Goal of the exercise. Make an exact copy of the listing so that no picture is carried over.

Supplied material.
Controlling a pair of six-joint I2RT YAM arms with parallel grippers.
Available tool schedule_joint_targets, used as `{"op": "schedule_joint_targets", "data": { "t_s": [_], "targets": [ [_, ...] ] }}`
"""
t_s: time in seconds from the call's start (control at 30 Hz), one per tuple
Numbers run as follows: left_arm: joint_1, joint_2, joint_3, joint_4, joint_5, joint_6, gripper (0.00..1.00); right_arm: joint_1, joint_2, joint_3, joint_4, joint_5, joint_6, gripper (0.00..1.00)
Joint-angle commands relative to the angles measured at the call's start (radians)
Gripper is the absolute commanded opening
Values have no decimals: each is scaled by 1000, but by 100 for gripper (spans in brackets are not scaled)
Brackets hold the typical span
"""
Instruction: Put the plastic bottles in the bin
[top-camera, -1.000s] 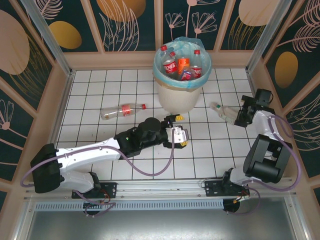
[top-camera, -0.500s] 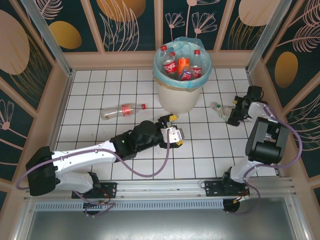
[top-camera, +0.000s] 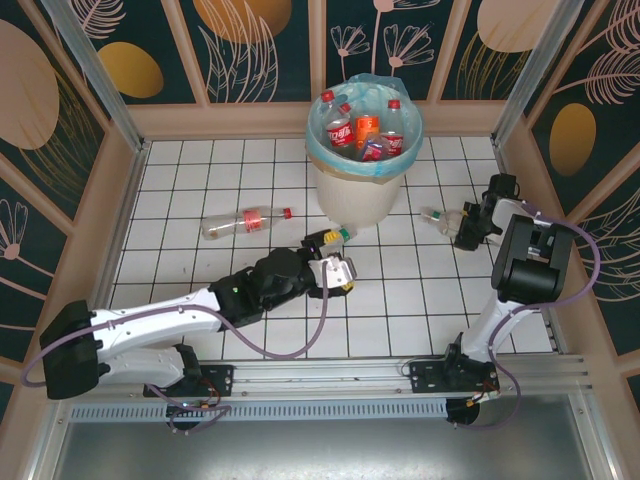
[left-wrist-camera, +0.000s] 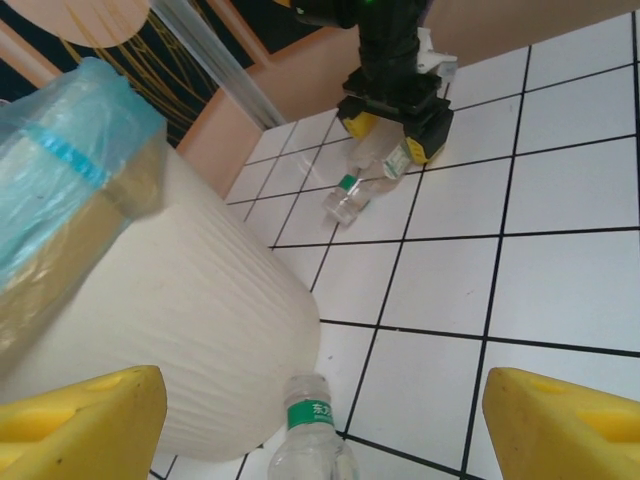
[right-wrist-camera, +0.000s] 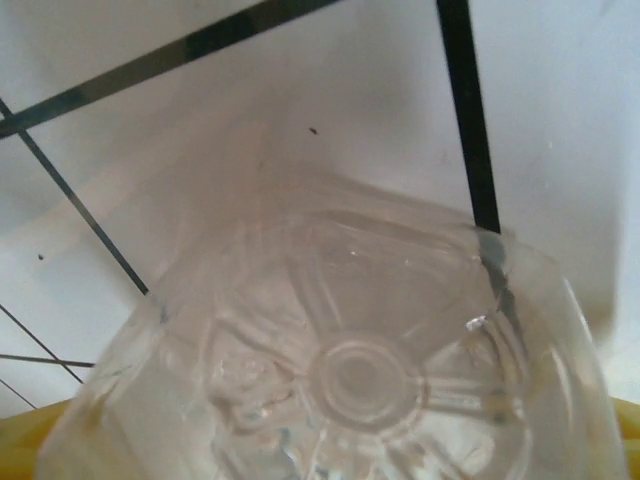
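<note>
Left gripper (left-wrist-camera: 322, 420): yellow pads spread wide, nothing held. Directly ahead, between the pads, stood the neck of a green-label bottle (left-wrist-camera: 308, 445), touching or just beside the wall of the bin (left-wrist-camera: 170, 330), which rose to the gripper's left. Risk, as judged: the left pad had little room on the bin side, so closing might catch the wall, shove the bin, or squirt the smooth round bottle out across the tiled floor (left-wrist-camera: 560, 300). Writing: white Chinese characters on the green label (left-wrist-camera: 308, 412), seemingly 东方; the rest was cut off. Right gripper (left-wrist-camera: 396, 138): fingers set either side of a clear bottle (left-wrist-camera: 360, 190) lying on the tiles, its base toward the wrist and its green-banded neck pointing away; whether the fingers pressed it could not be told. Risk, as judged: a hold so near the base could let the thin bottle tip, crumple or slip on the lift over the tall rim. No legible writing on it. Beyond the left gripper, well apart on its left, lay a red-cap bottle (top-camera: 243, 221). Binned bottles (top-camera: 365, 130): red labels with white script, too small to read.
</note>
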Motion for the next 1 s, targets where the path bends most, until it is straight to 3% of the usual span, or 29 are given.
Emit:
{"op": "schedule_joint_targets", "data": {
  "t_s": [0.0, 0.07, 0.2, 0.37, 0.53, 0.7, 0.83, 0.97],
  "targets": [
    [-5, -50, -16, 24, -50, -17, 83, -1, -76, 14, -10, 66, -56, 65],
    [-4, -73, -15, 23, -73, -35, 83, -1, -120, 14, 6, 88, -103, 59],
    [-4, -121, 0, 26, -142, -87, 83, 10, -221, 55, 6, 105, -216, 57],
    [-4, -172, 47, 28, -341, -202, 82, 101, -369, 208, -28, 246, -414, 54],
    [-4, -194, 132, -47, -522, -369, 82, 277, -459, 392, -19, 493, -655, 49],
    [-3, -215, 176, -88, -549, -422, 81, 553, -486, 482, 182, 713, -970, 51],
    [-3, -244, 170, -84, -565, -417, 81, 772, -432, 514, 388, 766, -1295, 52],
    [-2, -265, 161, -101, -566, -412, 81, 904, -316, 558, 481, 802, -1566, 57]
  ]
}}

Result of this task.
Controlling a pair of six-joint I2RT YAM arms with parallel grippers.
Available tool schedule_joint_targets, used as `{"op": "schedule_joint_targets", "data": { "t_s": [_], "targets": [ [_, ...] ] }}`
"""
t_s: time in seconds from the call's start (control at 30 Hz), one per tuple
Numbers run as follows: left_arm: joint_1, joint_2, joint_3, joint_4, joint_5, joint_6, gripper (0.00..1.00); right_arm: joint_1, joint_2, joint_3, joint_4, joint_5, joint_6, gripper (0.00..1.00)
Joint-angle commands relative to the angles measured at the call's start (radians)
Gripper is the absolute commanded opening
Values have no decimals: each is scaled by 1000, but by 100 for gripper (spans in brackets are not scaled)
Brackets hold the typical span
"""
Instruction: Put the plastic bottles in the bin
[top-camera, -1.000s] 
[top-camera, -0.500s] 
[top-camera, +0.000s] 
[left-wrist-camera, +0.000s] 
[right-wrist-camera, +0.000s] 
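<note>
Left gripper (left-wrist-camera: 322, 420): yellow pads spread wide, nothing held. Directly ahead, between the pads, stood the neck of a green-label bottle (left-wrist-camera: 308, 445), touching or just beside the wall of the bin (left-wrist-camera: 170, 330), which rose to the gripper's left. Risk, as judged: the left pad had little room on the bin side, so closing might catch the wall, shove the bin, or squirt the smooth round bottle out across the tiled floor (left-wrist-camera: 560, 300). Writing: white Chinese characters on the green label (left-wrist-camera: 308, 412), seemingly 东方; the rest was cut off. Right gripper (left-wrist-camera: 396, 138): fingers set either side of a clear bottle (left-wrist-camera: 360, 190) lying on the tiles, its base toward the wrist and its green-banded neck pointing away; whether the fingers pressed it could not be told. Risk, as judged: a hold so near the base could let the thin bottle tip, crumple or slip on the lift over the tall rim. No legible writing on it. Beyond the left gripper, well apart on its left, lay a red-cap bottle (top-camera: 243, 221). Binned bottles (top-camera: 365, 130): red labels with white script, too small to read.
</note>
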Motion for the next 1 s, targets where the path bends most, until it is straight to 3% of the usual span, or 29 are given.
Emit:
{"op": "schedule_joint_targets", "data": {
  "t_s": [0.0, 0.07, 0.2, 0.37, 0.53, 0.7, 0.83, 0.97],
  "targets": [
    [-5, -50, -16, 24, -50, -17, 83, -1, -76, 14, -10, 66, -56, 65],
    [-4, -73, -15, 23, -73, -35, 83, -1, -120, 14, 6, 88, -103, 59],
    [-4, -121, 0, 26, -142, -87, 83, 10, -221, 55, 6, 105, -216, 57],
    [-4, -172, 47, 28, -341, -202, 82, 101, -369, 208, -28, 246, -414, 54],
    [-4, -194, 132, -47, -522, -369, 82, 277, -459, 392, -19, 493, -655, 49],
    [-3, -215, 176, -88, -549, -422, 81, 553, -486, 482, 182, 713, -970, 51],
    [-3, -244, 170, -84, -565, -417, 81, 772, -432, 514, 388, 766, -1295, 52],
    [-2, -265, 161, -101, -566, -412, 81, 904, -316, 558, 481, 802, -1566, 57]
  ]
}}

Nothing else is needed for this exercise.